Work to complete:
Go through the data below and return each line where the string "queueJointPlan" occurs.

Data excerpts:
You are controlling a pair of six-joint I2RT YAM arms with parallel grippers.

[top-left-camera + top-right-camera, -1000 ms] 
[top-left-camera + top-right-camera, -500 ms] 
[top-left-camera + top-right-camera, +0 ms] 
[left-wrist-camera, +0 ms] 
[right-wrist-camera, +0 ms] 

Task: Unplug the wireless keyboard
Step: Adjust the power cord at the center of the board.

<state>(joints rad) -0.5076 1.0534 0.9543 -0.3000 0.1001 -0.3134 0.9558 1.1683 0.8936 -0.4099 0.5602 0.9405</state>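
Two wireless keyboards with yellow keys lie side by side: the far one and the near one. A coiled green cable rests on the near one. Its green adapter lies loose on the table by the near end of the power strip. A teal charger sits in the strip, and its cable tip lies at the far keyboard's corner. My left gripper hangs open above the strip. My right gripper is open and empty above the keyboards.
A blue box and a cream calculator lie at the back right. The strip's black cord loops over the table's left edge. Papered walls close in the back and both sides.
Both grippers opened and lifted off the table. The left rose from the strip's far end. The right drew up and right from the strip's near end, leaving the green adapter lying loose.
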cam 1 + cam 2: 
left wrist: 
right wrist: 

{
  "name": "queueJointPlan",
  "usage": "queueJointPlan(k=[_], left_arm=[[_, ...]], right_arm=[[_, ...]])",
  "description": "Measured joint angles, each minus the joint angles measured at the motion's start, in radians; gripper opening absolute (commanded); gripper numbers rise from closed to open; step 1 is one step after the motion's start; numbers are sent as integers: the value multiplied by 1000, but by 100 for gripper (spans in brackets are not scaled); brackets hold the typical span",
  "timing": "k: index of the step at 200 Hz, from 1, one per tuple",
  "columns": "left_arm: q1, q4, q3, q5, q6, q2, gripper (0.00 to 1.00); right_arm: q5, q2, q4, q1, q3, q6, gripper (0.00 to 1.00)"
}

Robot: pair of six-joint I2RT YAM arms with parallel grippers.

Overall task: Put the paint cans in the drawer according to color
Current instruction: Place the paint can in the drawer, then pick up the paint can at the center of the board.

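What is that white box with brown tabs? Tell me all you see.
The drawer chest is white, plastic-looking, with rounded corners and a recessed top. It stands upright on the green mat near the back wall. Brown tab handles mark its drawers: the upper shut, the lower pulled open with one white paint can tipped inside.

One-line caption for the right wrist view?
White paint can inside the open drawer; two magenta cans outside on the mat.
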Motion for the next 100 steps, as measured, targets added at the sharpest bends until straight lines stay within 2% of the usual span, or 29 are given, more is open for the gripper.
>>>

Output:
  "name": "queueJointPlan",
  "usage": "queueJointPlan(k=[_], left_arm=[[_, ...]], right_arm=[[_, ...]])",

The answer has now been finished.